Brief: Set the whole listing down again exactly as written.

★ ★ ★ ★ ★

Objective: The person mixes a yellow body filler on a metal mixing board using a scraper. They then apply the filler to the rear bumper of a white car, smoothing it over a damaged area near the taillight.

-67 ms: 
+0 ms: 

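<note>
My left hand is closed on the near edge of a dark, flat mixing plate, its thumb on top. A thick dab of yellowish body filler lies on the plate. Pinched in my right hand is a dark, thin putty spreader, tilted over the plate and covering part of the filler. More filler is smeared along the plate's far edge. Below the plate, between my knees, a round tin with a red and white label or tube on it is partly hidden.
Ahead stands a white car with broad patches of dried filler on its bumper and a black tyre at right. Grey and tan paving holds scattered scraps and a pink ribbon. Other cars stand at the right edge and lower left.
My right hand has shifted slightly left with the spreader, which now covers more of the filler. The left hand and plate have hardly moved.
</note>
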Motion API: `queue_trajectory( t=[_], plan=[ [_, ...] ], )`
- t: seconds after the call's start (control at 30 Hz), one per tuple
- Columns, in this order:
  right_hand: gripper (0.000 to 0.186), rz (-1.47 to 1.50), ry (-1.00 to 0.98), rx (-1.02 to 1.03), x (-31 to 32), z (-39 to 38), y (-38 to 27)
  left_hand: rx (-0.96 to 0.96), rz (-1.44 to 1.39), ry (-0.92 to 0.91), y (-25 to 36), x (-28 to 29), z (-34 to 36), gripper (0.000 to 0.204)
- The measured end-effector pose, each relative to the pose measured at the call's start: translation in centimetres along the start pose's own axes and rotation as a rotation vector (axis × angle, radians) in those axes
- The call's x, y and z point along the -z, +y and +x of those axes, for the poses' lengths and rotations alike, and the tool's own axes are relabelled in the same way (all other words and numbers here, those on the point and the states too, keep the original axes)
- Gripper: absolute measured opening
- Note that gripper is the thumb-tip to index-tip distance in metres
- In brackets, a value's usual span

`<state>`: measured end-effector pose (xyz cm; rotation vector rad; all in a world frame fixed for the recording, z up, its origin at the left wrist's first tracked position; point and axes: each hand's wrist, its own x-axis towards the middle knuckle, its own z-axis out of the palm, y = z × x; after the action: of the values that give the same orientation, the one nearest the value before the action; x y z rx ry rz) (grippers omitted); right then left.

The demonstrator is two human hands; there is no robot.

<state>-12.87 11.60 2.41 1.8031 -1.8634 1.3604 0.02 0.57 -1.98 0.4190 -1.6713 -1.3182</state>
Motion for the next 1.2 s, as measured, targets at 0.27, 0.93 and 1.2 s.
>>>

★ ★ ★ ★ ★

Result for this exercise:
Objective: The person mixes a yellow body filler on a metal mixing board using a scraper. They then apply the filler to the rear bumper of a white car, smoothing it over a damaged area near the taillight.

-67 ms: 
+0 ms: 

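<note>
My left hand is closed on the near edge of a dark, flat mixing plate, its thumb on top. A thick dab of yellowish body filler lies on the plate. Pinched in my right hand is a dark, thin putty spreader, tilted over the plate and covering part of the filler. More filler is smeared along the plate's far edge. Below the plate, between my knees, a round tin with a red and white label or tube on it is partly hidden.
Ahead stands a white car with broad patches of dried filler on its bumper and a black tyre at right. Grey and tan paving holds scattered scraps and a pink ribbon. Other cars stand at the right edge and lower left.
My right hand has shifted slightly left with the spreader, which now covers more of the filler. The left hand and plate have hardly moved.
</note>
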Motion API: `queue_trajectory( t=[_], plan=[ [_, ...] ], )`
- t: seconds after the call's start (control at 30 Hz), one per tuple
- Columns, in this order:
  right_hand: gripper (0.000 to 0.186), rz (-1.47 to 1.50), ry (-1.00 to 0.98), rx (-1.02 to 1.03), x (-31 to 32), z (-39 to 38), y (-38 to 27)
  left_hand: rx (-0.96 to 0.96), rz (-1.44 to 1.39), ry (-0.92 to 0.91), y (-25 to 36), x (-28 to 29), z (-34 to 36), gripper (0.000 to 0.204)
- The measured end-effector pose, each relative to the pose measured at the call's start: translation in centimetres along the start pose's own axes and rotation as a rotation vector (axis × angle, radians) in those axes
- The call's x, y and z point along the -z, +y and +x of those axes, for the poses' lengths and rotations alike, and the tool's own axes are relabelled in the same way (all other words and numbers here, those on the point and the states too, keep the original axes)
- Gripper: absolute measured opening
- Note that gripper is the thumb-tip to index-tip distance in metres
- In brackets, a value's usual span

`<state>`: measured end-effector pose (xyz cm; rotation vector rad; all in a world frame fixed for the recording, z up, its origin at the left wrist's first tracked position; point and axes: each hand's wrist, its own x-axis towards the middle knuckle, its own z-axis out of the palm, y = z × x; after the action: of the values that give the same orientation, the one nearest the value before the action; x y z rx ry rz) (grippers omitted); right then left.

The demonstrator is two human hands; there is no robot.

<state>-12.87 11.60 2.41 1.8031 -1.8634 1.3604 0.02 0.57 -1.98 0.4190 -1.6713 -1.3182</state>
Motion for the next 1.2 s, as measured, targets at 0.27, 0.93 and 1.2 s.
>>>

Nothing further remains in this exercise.